= What you have to do =
Your job with the data below is to output exactly the lines from the one holding "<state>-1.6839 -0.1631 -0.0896" down to the one holding "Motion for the", both included, and no others.

= Exercise data =

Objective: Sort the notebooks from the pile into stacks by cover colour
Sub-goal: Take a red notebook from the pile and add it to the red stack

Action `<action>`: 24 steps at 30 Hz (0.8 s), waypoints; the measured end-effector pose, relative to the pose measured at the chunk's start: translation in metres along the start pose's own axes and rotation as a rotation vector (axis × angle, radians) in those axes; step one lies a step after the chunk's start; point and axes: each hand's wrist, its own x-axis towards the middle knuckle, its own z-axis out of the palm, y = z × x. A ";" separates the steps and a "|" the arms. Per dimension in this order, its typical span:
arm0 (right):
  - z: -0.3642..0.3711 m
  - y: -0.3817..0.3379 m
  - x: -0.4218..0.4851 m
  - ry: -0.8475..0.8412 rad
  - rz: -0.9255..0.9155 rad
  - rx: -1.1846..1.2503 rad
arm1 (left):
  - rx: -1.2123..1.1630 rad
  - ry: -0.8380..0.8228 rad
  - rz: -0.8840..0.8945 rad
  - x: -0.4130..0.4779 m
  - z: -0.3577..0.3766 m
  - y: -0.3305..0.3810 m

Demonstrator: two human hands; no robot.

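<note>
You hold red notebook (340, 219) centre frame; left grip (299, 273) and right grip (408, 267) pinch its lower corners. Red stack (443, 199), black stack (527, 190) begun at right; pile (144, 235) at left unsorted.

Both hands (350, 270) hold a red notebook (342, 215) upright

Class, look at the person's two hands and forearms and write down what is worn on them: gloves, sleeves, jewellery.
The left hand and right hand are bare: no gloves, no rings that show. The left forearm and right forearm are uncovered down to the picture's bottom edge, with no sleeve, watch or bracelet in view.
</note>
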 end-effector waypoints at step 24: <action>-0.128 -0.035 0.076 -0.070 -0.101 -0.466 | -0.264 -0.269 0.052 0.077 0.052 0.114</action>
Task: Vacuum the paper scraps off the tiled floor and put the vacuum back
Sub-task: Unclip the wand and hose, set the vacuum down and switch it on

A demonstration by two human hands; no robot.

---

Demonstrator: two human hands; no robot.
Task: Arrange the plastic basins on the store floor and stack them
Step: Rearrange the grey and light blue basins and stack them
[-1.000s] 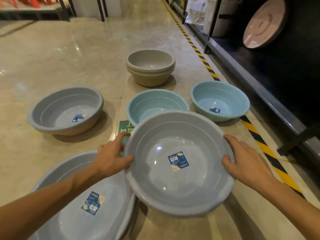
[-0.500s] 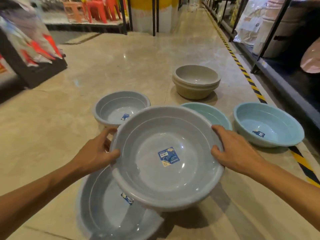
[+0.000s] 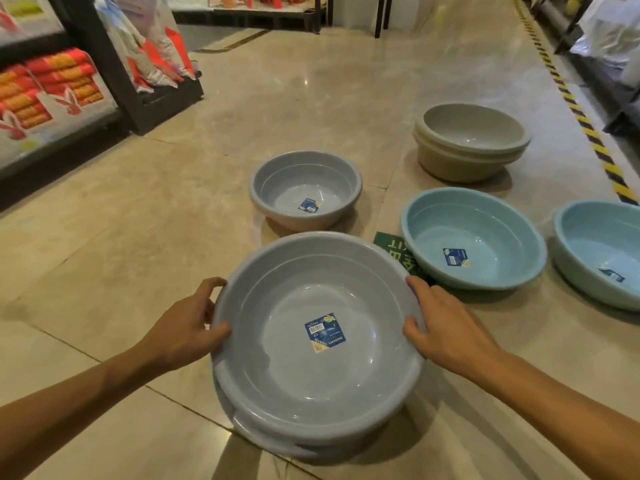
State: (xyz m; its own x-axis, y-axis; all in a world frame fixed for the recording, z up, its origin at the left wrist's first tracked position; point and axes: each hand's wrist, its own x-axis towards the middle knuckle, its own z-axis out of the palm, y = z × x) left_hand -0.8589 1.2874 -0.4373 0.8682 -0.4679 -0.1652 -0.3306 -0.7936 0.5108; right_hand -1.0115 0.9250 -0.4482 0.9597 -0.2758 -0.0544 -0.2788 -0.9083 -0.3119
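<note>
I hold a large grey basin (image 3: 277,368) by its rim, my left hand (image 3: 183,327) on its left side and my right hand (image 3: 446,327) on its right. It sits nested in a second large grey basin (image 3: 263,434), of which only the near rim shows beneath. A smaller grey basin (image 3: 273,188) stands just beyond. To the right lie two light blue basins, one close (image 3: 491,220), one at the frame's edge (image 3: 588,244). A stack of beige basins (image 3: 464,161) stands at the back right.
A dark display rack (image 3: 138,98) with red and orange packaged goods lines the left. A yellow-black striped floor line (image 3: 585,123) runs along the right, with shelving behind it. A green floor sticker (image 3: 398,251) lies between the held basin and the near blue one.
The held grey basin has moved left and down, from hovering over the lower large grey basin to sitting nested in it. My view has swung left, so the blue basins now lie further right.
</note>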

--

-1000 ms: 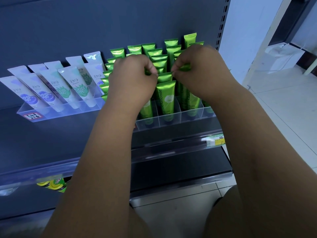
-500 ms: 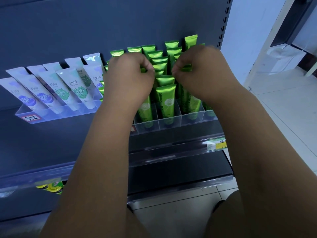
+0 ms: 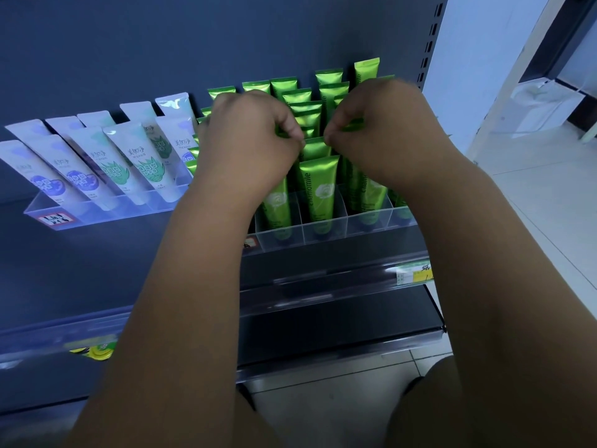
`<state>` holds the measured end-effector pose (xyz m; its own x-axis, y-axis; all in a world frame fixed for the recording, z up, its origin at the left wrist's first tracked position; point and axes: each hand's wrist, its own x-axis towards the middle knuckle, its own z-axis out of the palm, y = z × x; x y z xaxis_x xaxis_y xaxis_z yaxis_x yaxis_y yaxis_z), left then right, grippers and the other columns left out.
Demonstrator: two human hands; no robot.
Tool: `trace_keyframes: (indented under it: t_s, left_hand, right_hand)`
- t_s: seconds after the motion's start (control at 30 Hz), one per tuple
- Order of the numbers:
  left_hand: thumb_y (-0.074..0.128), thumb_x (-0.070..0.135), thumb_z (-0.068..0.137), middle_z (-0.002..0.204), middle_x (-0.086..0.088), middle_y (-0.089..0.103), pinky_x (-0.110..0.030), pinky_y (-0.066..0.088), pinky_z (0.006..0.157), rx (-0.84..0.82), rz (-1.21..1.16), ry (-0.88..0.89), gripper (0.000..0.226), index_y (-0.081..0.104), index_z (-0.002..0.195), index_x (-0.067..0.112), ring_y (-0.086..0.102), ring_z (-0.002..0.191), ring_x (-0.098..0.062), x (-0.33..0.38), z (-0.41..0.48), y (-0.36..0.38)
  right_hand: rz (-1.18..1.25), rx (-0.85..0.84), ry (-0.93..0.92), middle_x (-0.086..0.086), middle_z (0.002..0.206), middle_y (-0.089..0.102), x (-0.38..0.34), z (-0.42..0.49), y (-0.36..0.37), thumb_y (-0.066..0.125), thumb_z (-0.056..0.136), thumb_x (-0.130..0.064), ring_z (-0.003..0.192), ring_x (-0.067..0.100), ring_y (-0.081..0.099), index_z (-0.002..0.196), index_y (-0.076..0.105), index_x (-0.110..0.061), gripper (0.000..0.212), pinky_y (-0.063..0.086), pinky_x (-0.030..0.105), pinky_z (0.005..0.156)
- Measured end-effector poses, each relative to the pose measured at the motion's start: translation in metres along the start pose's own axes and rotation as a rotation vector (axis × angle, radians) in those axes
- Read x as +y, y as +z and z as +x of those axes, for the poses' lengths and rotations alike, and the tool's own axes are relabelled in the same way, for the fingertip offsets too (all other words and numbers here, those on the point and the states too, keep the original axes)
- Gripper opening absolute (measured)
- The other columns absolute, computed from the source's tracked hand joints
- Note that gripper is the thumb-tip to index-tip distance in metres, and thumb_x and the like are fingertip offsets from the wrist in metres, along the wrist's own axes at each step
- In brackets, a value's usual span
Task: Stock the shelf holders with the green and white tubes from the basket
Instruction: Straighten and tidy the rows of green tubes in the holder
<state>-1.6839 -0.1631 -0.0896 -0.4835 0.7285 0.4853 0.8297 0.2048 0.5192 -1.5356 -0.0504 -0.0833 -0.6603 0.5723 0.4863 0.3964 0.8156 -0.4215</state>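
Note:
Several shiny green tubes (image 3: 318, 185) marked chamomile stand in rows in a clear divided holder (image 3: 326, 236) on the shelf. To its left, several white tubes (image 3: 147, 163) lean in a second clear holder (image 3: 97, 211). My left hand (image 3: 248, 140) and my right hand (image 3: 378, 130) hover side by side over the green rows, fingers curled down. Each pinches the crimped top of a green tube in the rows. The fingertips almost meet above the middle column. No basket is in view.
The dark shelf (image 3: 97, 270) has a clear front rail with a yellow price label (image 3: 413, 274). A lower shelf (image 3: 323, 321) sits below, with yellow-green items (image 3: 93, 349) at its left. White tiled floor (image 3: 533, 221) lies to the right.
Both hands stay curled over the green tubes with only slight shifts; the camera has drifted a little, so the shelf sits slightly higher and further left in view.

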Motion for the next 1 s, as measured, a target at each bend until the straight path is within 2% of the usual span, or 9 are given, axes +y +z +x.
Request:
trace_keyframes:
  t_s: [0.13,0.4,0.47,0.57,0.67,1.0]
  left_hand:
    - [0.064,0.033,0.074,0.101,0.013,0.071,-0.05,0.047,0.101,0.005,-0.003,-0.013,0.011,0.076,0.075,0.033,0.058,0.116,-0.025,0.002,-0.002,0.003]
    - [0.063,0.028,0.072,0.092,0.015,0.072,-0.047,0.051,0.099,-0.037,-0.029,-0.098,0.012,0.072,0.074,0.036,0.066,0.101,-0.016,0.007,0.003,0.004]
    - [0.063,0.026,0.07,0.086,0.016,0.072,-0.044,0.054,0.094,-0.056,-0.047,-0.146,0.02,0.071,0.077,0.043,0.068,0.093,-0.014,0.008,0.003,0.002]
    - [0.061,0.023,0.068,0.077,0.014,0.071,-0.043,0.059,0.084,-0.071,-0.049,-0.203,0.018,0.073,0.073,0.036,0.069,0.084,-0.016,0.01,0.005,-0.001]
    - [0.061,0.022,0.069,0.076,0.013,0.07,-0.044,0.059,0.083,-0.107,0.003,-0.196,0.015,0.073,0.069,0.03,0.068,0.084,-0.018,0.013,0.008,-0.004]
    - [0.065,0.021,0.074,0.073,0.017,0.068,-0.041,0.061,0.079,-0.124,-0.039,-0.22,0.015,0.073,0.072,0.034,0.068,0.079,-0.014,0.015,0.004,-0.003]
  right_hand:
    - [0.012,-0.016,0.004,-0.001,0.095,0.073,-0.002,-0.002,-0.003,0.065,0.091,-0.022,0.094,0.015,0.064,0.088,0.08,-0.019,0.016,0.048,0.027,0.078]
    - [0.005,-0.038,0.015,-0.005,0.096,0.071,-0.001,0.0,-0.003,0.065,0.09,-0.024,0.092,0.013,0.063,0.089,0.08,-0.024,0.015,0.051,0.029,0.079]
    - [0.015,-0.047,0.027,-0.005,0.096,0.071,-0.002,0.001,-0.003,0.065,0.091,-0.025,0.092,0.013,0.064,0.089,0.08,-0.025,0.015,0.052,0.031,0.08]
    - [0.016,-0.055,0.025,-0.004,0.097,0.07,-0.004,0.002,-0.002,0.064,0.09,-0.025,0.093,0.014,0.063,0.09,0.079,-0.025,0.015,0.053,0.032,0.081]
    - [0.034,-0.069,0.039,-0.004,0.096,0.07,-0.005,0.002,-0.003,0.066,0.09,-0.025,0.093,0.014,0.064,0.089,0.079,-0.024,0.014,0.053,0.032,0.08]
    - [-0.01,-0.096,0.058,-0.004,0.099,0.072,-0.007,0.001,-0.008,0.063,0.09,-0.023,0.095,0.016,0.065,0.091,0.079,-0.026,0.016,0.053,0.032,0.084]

= Final answer =
<state>-1.6839 -0.1631 -0.0896 -0.4835 0.7285 0.4853 0.8297 0.2048 0.5192 -1.5356 -0.0504 -0.0833 -0.6603 0.5723 0.4863 0.3964 0.8156 -0.4215</state>
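Note:
Several shiny green tubes (image 3: 318, 185) marked chamomile stand in rows in a clear divided holder (image 3: 326, 236) on the shelf. To its left, several white tubes (image 3: 147, 163) lean in a second clear holder (image 3: 97, 211). My left hand (image 3: 248, 140) and my right hand (image 3: 378, 130) hover side by side over the green rows, fingers curled down. Each pinches the crimped top of a green tube in the rows. The fingertips almost meet above the middle column. No basket is in view.
The dark shelf (image 3: 97, 270) has a clear front rail with a yellow price label (image 3: 413, 274). A lower shelf (image 3: 323, 321) sits below, with yellow-green items (image 3: 93, 349) at its left. White tiled floor (image 3: 533, 221) lies to the right.
Both hands stay curled over the green tubes with only slight shifts; the camera has drifted a little, so the shelf sits slightly higher and further left in view.
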
Motion for the next 1 s, as measured, a target at each bend until the straight path is within 2% of the usual span, or 9 are given, axes +y +z +x.

Nothing else goes with this output.